Updated: Jan 30, 2020


Happy New Year and Decade!

2019 was a breakout year for immersive learning as we saw the release of a new generation of mobile Virtual Reality (VR) headsets and an explosion of mobile games. Don’t expect the innovation to slow in 2020.

In our webcast we hold a wide-ranging discussion of how VR, mobile games and 3D learning might boost your organization’s training initiatives in the new year (and beyond).

Click here to view the recorded webcast event.

During the webinar we’ll cover the following transformative immersive learning trends:

Mobile learning games

2019 was the year of mobile gaming. Call of Duty Mobile had 100 million downloads in its first week last fall and, in the learning space, our Walmart Spark City game was downloaded 300,000 times. In the new Black Friday level Walmart managers practice getting their store ready for the customer crush straight on their phones and iPads, building skill mastery and retention with a game that’s engaging and fun. Want a challenge? Download it yourself and see how you handle Black Friday madness. (Just search for Spark City on Apple App Store or Google Play Store).

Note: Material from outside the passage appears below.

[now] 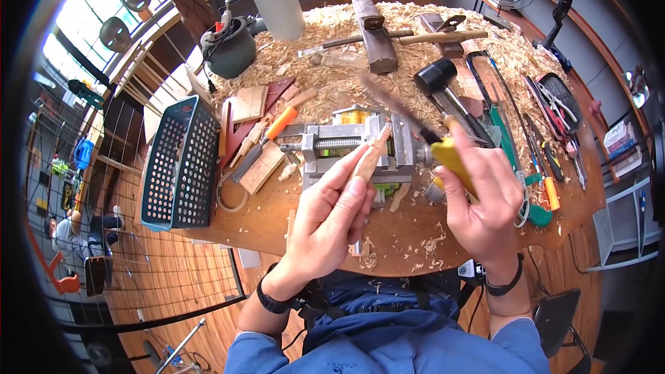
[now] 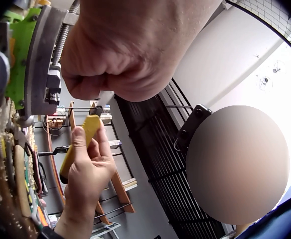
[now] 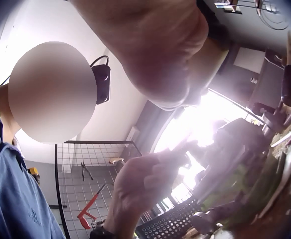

The webcast explores how such “first-person thinker” games can provide a risk-free virtual rehearsal space for skill practice and building the cognitive equivalent of muscle memory.

Virtual reality learning is coming (yes, really this time!)

It’s been almost four years since virtual reality hit retail shelves. Yet, VR learning never advanced beyond proof-of-concept at most companies. That changed in 2019 when Oculus Quest blew the doors open for mobile VR enterprise learning at scale. No cords or beefy gaming computers are needed anymore, not even hand controllers. Just slip on a headset and walk around. Reach out with your hands to manipulate objects. Perhaps even more importantly, Oculus Quest embeds data and device security and management features. xAPI progress can be tracked with LRS/LMS, setting the stage for enterprise deployment of VR learning.

The webcast demonstrates how this new gen mobile VR is poised to transform learning in 2020. Hyper-realistic performance environments with positional audio and haptic response speak to all three senses, creating a complete sense of presence. With unlimited do-overs, learners can maximize “reps and sets” to accelerate skill development. We discuss how to develop multi-player VR sims where students and instructors can interact with each other.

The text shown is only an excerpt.